Where the line containing "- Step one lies" appears, begin retyping; continue exactly through the final line of the data. Omit every picture.

* _DATA EXTRACT_
****************************************

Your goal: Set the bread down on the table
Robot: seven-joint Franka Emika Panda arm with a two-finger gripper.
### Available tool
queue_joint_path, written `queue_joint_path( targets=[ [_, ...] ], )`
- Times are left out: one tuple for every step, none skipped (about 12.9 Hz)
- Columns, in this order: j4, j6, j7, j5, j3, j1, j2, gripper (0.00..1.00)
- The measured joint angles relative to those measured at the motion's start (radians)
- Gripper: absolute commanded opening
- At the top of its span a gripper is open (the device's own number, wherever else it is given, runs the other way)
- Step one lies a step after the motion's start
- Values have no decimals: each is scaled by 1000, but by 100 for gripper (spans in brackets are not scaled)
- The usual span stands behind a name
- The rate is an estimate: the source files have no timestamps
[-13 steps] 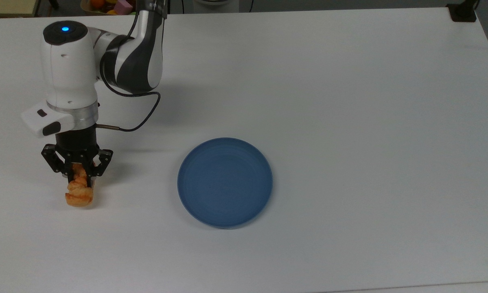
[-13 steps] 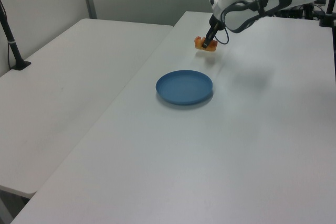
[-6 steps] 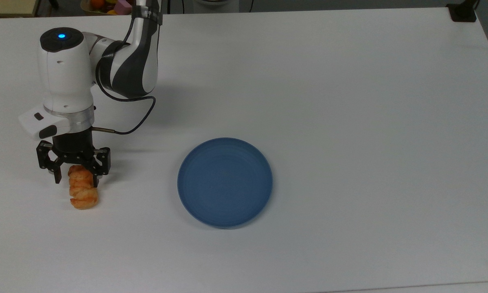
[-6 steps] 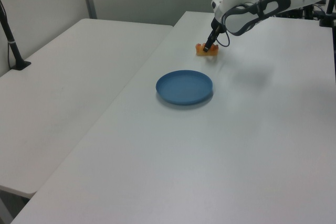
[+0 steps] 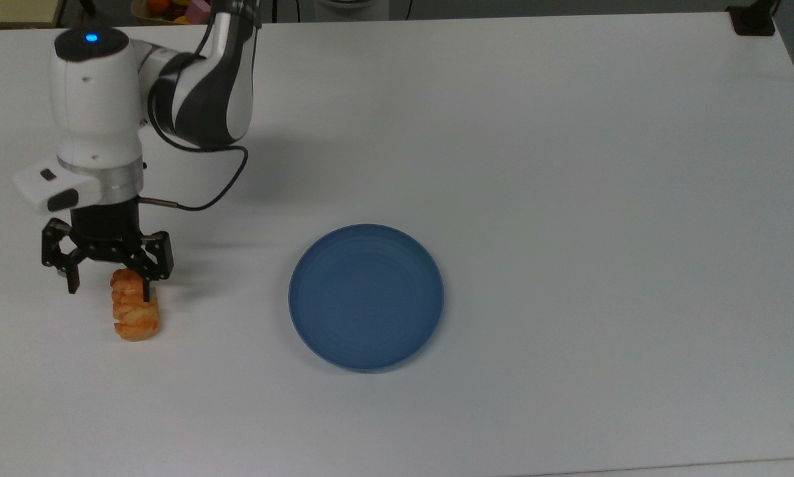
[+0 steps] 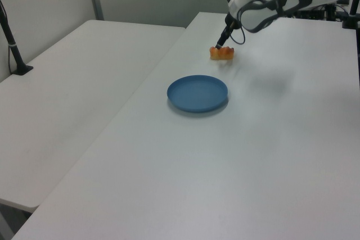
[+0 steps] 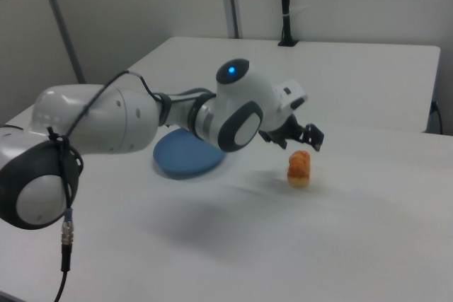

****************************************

* _SOLUTION TO THIS PROBLEM_
- Step one lies a step after the motion's start
- Values have no decimals: each is scaled by 1000, but by 100 for gripper (spans in brackets are not scaled)
- The usual span stands behind a name
- The rate is an estimate: the source files have no timestamps
[-13 steps] 
[-13 steps] 
[-6 steps] 
[-6 steps] 
[+0 steps] 
[+0 steps] 
[+0 steps] 

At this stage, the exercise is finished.